COUNSEL: Janet E. Gross and Michael G. Emery for the appellant
Waldemar Zimmerman for the respondents
HEARD: July 9, 2003
RELEASED ORALLY: July 9, 2003
On appeal from the decision of Justice Peter G. Jarvis of the Superior Court of Justice dated October 28, 2002.
E N D O R S E M E N T
[1] The plaintiff appeals from the order of Jarvis J. dated October 28, 2002 in which he dismissed her action for delay. In our view, the motions judge erred in principle when finding that the delay was inordinate and inexcusable.
[2] In relation to whether the delay was inordinate, we note that after the limitation period expired in October 1997, the plaintiff made efforts to move the matter along. Those efforts included repeated attempts to schedule examinations for discovery. The failure to schedule the discoveries was at least partly due to the defendants.
[1] Was the delay inexcusable? The plaintiff changed solicitors a number of times. She was engaged in two other lawsuits against the same defendants who were represented by the same counsel. She did take fresh steps between 1997 and 2002. While the plaintiff’s attention was focussed on the other two lawsuits, there is no evidence to show that she consciously decided not to pursue this action. As this court stated in Halton Community Credit Union Ltd. v. ICL Computers Ltd. (1985), 1 C.P.C. (2d) 24 at 27:
… it is a principle of very long standing that the client is not to be placed irrevocably in jeopardy by reason of the neglect or inattention of his solicitor …

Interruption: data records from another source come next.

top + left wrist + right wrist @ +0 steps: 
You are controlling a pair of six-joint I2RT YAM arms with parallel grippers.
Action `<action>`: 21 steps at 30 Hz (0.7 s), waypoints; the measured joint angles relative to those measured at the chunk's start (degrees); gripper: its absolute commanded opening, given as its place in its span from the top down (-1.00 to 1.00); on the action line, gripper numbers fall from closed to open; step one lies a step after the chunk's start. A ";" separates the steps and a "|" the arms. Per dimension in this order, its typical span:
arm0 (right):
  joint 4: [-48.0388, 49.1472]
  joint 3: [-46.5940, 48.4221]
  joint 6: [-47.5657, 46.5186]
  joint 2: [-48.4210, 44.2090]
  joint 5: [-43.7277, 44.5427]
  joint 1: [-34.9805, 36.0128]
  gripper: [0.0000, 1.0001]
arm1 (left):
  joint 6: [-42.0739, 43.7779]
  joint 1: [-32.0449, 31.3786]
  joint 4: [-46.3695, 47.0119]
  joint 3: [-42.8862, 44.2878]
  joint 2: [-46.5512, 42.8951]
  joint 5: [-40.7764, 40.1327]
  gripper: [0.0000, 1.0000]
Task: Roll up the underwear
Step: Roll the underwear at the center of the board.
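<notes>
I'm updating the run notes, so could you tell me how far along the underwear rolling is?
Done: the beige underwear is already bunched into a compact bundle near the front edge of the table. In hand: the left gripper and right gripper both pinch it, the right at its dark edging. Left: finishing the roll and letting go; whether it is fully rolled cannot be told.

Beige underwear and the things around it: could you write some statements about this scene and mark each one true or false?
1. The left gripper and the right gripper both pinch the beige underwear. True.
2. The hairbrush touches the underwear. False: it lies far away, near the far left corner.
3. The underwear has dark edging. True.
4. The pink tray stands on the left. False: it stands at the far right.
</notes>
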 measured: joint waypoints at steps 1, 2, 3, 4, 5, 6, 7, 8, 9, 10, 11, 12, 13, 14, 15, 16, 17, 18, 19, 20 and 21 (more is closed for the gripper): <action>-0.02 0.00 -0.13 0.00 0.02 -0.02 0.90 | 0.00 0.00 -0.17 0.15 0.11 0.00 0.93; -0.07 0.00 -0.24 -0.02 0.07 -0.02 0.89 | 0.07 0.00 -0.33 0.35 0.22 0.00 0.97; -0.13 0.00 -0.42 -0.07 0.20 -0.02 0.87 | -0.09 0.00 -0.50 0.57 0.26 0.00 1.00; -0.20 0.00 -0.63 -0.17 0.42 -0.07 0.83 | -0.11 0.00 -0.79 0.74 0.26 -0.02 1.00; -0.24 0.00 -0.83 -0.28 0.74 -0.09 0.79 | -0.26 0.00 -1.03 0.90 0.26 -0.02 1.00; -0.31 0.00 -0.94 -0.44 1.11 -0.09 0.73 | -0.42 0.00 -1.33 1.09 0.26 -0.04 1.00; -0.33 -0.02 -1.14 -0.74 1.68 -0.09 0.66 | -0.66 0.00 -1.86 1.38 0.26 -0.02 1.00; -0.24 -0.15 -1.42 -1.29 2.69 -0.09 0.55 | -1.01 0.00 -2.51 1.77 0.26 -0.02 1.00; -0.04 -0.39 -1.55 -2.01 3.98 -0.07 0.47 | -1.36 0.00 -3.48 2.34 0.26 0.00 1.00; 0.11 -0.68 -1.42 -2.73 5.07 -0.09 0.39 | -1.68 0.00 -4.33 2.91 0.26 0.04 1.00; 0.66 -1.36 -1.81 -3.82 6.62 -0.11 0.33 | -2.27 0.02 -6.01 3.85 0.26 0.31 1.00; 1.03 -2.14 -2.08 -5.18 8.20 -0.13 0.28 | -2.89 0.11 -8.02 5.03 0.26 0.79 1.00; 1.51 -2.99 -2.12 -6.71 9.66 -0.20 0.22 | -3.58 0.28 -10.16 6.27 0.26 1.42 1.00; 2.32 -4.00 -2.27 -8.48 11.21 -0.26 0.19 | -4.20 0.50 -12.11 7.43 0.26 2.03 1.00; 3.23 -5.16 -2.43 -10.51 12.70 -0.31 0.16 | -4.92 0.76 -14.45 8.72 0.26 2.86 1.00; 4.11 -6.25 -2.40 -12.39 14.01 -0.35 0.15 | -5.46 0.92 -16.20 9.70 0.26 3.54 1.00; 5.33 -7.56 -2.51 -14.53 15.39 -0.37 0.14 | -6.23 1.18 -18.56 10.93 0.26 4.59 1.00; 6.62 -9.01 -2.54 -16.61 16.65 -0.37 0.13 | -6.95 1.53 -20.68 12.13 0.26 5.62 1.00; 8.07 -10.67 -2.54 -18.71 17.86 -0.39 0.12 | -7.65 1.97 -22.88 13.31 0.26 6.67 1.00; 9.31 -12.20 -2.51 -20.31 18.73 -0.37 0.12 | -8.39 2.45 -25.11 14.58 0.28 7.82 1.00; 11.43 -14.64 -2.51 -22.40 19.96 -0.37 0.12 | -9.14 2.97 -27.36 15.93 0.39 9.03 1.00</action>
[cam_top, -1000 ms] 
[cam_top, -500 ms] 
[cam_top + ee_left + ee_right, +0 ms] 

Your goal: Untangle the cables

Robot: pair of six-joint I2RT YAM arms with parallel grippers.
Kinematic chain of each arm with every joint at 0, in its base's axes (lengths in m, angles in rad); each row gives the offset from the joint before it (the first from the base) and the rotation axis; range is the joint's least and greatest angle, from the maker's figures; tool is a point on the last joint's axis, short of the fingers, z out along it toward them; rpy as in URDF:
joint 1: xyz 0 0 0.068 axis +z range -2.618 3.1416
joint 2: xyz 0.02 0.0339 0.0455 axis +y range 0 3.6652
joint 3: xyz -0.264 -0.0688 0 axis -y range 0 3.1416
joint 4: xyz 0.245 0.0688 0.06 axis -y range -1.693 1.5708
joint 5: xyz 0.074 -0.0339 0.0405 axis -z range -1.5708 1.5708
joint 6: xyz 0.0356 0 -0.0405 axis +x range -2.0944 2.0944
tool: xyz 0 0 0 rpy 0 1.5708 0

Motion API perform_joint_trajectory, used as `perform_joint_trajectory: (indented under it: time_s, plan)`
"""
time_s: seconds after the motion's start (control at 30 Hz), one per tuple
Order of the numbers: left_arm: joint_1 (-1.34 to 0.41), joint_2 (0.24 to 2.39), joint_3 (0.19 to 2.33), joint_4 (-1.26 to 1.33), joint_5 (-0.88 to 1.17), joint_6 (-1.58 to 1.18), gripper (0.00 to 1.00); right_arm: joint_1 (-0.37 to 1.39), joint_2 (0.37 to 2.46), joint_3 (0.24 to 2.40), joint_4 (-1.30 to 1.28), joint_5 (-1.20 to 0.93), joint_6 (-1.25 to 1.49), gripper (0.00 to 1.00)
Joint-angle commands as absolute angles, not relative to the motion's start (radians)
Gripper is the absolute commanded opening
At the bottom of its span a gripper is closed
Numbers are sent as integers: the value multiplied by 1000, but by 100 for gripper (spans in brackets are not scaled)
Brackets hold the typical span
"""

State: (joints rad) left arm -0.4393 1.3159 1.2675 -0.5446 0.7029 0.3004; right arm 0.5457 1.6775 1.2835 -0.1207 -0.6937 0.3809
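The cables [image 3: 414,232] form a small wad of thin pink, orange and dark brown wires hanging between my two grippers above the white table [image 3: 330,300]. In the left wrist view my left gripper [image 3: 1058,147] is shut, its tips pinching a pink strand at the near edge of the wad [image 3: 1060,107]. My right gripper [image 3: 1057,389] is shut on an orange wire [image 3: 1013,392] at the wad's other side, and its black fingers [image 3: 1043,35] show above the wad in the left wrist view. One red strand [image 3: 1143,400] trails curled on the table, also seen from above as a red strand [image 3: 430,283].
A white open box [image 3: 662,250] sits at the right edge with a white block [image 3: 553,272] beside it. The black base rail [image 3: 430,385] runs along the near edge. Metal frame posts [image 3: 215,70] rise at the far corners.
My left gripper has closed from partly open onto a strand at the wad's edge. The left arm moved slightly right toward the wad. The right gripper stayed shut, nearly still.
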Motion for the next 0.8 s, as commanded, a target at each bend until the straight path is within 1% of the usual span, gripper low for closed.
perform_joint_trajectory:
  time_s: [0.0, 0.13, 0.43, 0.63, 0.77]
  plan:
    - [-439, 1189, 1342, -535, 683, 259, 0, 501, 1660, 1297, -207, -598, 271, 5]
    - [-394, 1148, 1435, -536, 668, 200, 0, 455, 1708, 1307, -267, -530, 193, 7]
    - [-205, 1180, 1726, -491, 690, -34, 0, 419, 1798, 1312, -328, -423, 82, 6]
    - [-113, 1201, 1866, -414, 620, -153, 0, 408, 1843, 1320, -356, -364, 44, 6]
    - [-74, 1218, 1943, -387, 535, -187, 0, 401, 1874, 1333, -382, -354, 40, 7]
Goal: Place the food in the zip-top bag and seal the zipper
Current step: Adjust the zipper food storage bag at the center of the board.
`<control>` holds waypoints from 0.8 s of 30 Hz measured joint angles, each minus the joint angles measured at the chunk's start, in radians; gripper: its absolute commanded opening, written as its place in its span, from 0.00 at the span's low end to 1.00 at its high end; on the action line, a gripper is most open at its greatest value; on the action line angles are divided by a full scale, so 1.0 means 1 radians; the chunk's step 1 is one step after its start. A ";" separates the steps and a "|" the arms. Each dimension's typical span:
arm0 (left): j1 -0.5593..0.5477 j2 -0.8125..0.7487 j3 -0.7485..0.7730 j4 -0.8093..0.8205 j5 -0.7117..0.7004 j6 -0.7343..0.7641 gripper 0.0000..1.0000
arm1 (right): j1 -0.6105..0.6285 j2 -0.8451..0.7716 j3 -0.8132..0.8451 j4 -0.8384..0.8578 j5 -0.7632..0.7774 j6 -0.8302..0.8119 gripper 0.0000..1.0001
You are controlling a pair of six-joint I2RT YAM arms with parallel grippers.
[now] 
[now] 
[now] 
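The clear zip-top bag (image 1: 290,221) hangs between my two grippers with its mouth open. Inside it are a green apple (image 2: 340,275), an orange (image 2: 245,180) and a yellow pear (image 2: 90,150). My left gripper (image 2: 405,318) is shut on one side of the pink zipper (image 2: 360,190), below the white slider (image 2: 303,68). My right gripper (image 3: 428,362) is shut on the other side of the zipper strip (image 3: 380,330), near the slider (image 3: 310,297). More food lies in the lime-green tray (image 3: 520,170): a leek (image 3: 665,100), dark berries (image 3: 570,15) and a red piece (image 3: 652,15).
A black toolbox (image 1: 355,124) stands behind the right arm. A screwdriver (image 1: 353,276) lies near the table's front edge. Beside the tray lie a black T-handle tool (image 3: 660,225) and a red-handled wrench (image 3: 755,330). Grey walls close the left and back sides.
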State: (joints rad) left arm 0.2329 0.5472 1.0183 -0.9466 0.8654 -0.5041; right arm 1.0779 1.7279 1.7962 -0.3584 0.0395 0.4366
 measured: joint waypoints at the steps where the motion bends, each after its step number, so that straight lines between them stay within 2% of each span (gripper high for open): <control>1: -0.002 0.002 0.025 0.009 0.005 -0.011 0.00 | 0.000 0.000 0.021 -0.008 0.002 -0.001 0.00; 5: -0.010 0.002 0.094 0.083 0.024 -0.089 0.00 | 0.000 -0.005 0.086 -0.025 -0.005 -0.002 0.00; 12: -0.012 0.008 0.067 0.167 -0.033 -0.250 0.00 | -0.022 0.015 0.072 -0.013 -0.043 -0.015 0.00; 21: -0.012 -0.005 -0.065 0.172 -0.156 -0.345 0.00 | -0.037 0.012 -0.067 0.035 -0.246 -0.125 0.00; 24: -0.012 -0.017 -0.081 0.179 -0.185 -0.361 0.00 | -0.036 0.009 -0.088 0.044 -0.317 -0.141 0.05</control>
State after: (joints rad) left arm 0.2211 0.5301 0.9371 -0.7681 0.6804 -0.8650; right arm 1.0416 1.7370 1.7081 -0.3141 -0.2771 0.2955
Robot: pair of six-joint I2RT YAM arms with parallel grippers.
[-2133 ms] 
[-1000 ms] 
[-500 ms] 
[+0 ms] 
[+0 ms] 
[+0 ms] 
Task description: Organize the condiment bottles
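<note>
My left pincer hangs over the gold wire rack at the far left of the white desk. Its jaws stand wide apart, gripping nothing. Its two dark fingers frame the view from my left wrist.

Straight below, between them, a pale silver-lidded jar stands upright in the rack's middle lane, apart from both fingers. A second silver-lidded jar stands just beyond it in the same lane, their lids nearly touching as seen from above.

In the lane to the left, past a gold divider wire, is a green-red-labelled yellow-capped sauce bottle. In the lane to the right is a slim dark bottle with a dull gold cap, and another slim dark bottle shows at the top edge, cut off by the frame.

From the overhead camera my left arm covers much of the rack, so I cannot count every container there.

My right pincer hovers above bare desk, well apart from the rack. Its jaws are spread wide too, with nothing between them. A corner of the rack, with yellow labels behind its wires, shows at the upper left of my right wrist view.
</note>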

[2] In any event, if the presumption of prejudice arose, it has been rebutted for the following reasons:
The witness who died did so within the limitation period;
The evidence suggesting that witnesses’ memories have faded is extremely tenuous and it does not appear that the witnesses in question are material; and
Given the nature of the incidents involved and the fact that witness statements were taken in 1992 and again in 2002, it appears that memories can be refreshed.
[3] For these reasons, the appeal is allowed, the order of Jarvis J. is set aside and, in its place, an order shall go dismissing the defendants’ motion to dismiss for delay.
[4] Costs of the appeal are to the appellant fixed in the amount of $10,000. Each side shall bear its own costs of the motion.
“M.A. Catzman J.A.”
“K.N. Feldman J.A.”
“E.E. Gillese J.A.”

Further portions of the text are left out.